Copy each line of the data below in which the word "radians" can be found.

- _INPUT MATERIAL_:
_ _ _
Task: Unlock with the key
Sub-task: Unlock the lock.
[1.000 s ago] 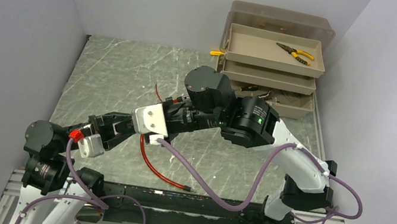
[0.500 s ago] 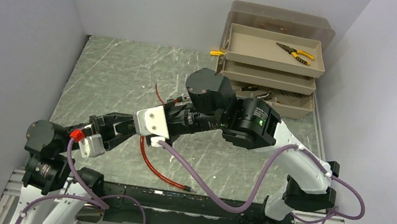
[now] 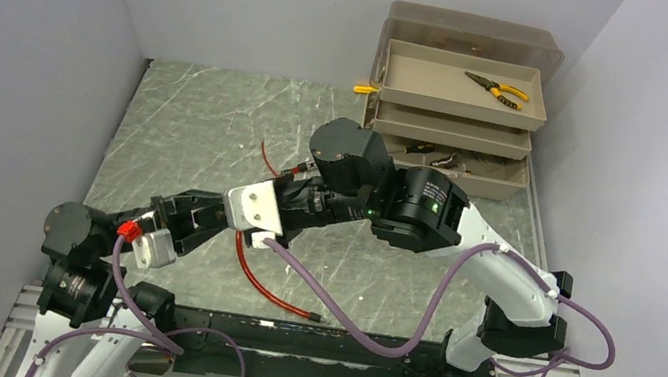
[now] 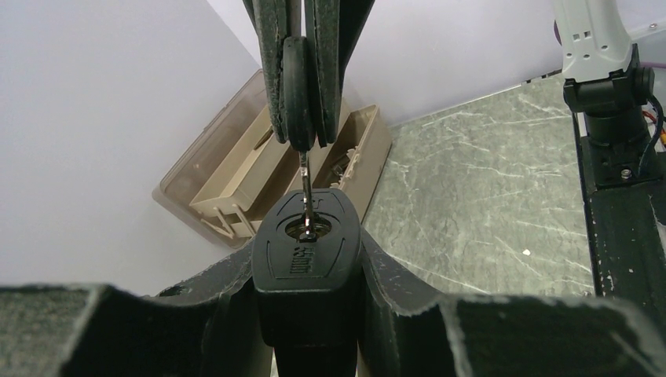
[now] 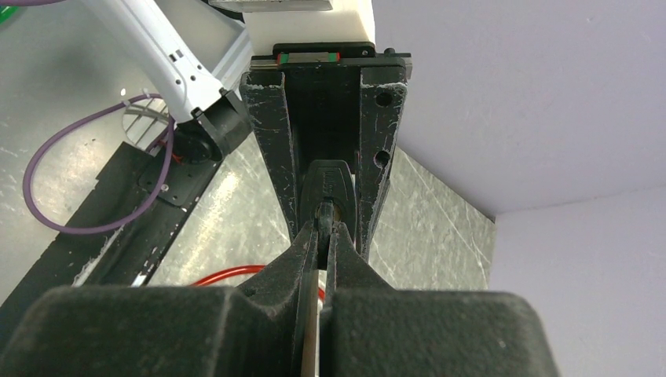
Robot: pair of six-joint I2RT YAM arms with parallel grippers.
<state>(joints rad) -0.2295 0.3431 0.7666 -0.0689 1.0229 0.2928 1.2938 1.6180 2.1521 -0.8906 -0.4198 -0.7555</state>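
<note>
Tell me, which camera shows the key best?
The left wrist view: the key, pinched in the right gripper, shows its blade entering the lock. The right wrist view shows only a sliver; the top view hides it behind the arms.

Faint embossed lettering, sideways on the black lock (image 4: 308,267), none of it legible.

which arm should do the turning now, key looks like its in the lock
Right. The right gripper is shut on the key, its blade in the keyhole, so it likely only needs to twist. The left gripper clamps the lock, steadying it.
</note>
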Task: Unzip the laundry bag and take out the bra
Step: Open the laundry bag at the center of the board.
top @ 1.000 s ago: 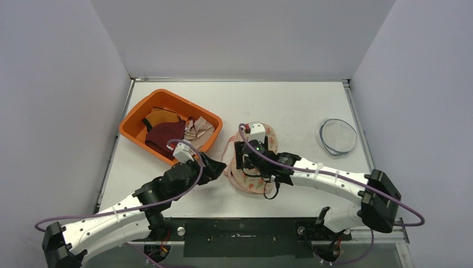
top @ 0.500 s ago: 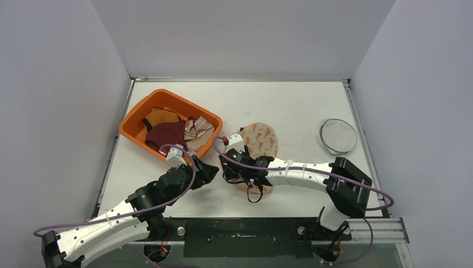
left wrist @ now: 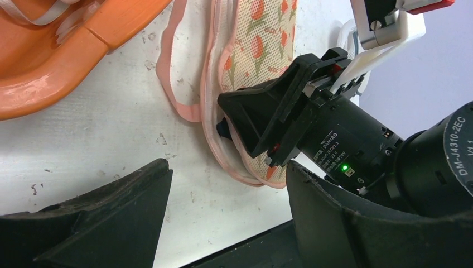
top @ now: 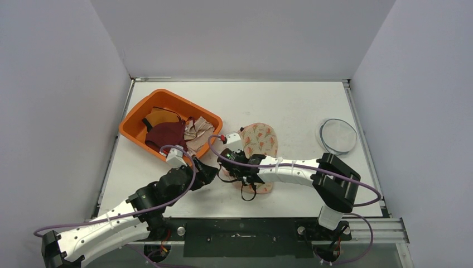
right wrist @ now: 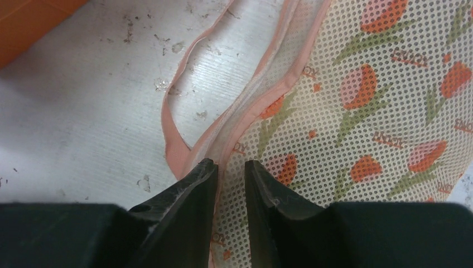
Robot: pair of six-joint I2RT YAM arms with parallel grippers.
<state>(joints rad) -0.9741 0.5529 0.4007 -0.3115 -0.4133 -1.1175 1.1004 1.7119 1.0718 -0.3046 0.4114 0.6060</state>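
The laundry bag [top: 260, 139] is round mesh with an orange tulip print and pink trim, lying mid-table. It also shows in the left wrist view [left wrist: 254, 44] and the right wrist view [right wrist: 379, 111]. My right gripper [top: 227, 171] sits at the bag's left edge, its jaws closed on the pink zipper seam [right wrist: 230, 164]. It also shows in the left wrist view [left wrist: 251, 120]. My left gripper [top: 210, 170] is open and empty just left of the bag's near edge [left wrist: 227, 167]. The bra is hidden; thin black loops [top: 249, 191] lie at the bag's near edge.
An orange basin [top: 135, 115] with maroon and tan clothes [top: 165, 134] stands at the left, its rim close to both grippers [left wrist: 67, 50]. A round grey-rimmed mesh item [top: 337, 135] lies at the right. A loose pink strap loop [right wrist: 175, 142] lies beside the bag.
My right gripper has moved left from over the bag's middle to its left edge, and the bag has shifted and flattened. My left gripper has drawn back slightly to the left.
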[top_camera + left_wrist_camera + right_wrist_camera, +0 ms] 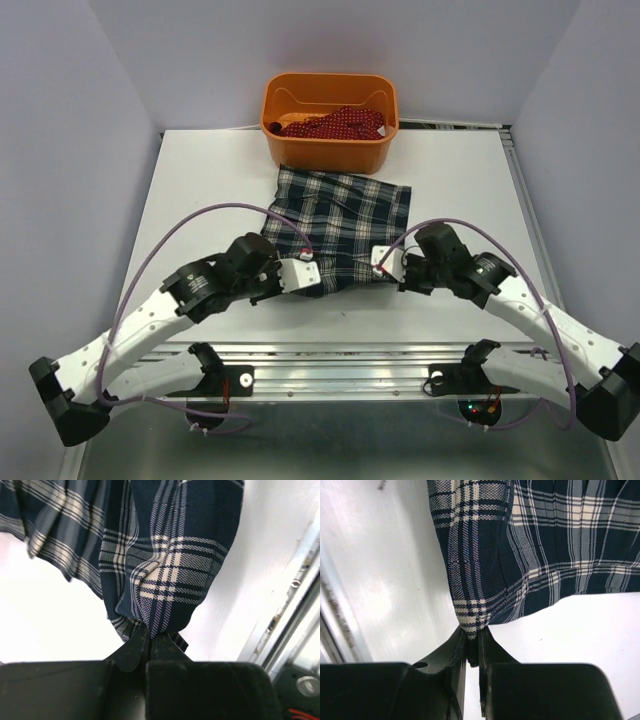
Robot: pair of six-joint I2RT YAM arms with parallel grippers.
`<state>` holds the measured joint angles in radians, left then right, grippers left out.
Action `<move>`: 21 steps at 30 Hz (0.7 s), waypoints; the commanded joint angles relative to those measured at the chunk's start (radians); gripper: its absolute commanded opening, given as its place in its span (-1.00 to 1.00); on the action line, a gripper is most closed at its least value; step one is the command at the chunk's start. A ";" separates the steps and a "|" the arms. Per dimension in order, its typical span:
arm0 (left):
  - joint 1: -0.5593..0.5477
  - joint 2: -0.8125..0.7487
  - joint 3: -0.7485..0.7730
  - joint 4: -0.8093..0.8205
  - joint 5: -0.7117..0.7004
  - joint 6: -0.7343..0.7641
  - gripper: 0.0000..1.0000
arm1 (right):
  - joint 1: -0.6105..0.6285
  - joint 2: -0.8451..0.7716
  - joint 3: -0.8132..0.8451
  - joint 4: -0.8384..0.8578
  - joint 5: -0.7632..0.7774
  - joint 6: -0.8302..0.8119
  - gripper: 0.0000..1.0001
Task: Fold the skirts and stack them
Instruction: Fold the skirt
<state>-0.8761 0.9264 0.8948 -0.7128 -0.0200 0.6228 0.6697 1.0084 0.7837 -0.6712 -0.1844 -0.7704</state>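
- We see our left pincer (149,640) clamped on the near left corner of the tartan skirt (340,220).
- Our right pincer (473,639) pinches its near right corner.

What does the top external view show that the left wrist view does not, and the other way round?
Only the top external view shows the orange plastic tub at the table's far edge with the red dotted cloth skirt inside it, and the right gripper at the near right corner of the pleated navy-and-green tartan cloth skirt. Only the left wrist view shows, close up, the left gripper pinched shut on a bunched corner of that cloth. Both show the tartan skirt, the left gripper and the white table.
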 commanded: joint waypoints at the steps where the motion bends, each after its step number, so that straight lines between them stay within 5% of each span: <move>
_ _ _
- _TASK ANSWER_:
`<state>` holds the measured joint angles in radians, left then right, grippers left out.
Action `<move>`: 21 steps at 30 Hz (0.7 s), waypoints; the commanded joint angles relative to those measured at the chunk's start (radians); gripper: its absolute commanded opening, given as its place in its span (-1.00 to 1.00); on the action line, a gripper is most closed at its least value; step one is the command at the chunk's start. A ";" separates the steps and a "|" the arms. Per dimension in order, its typical span:

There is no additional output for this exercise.